*TASK DETAILS*:
Starting at the line that contains "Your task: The" and stopping after the last line, set down the listing exactly as it is. Add nothing.

*INPUT DATA*:
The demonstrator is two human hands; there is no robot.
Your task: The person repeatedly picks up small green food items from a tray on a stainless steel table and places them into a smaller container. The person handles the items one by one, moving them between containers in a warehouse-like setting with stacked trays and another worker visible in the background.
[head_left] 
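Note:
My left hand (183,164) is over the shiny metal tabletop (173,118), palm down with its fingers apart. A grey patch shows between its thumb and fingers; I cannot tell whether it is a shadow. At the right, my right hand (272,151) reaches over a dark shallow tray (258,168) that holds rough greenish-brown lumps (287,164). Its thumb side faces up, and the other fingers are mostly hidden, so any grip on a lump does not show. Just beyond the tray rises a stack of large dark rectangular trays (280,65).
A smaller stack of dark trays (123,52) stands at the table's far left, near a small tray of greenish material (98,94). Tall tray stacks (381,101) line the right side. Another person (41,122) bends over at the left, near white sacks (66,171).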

*SOLUTION TO THIS PROBLEM*:
Your task: The person repeatedly picks up small green food items from a tray on a stainless steel table and places them into a smaller container. The person handles the items one by one, moving them between containers in a warehouse-like setting with stacked trays and another worker visible in the background.
[head_left] 
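Note:
My left hand (183,164) is over the shiny metal tabletop (173,118), palm down with its fingers apart. A grey patch shows between its thumb and fingers; I cannot tell whether it is a shadow. At the right, my right hand (272,151) reaches over a dark shallow tray (258,168) that holds rough greenish-brown lumps (287,164). Its thumb side faces up, and the other fingers are mostly hidden, so any grip on a lump does not show. Just beyond the tray rises a stack of large dark rectangular trays (280,65).
A smaller stack of dark trays (123,52) stands at the table's far left, near a small tray of greenish material (98,94). Tall tray stacks (381,101) line the right side. Another person (41,122) bends over at the left, near white sacks (66,171).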

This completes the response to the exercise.